Published by MEXEM Technical Analysis

July 26, 2024
(GMT+2)

Published - July 28th, 2023 @ 3:38 PM (GMT+2)

AstraZeneca's Exceeding Performance


Riding the wave of its highly successful cancer medications, AstraZeneca reported an impressive Q2 performance, beating predictions in profits and sales, despite a decrease in COVID-19 vaccine revenue. The robust performance was bolstered by its varied portfolio of drugs treating cancer, metabolic issues, and rare diseases, pushing its shares up to a peak of 4.8%. By 1052 GMT, shares leveled off at a 3.9% increase, making AstraZeneca the highest contributing gainer on the FTSE 100.

Boosting Investor Sentiment

The optimism was further fueled by positive comments by CEO Pascal Soriot regarding a crucial lung cancer trial. He expressed strong encouragement based on interim data from the TROPION-Lung01 trial. However, he stopped short of declaring the results as "clinically meaningful."

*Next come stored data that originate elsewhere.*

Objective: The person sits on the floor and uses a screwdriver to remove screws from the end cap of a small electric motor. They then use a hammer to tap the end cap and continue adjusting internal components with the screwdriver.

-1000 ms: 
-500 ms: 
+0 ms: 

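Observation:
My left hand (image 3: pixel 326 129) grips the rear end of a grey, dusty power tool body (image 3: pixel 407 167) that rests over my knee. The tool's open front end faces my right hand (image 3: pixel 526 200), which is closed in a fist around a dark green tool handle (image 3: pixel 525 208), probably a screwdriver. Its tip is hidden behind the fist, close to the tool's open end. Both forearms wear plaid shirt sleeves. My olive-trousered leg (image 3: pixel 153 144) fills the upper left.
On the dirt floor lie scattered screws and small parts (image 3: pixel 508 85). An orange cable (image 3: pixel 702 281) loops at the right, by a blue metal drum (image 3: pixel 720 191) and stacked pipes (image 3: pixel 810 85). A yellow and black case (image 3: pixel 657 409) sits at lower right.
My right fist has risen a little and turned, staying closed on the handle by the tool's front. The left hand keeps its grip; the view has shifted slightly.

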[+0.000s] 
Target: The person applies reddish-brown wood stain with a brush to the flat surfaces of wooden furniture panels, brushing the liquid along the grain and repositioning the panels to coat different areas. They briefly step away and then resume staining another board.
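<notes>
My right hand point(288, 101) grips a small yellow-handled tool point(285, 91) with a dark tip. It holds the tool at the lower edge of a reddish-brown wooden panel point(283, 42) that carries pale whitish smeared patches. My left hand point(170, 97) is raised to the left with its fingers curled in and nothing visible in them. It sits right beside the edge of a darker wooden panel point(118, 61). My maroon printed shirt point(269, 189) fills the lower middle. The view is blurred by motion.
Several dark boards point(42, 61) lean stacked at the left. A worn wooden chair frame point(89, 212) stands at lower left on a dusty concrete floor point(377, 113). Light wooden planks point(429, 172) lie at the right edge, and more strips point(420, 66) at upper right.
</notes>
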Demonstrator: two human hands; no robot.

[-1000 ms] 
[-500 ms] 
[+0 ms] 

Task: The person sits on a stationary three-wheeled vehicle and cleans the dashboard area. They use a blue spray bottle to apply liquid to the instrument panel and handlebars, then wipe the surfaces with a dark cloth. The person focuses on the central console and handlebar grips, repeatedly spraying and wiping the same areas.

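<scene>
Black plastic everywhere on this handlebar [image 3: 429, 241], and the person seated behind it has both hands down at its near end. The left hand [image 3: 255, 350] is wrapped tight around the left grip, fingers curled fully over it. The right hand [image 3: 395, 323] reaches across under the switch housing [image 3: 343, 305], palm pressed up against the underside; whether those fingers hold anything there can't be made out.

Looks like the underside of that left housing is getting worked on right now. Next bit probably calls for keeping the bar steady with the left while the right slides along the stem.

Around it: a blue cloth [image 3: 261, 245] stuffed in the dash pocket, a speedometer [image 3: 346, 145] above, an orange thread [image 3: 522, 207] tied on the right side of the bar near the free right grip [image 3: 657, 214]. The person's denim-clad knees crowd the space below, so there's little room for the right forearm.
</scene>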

Earlier this month, interim results from the TROPION trial on a novel precision drug named datopotamab deruxtecan, caused an 8% drop in AstraZeneca's shares. However, Soriot confirmed the company's intention to submit trial data to U.S. regulators, offering some reassurance to investors.


Impressive Earnings Growth

The robust quarterly results included an adjusted profit of $2.15 per share, a 25% hike from the $1.98 per share expected, signifying continued robust performance from the UK's most significant company by market capitalization, valued at over $211 billion.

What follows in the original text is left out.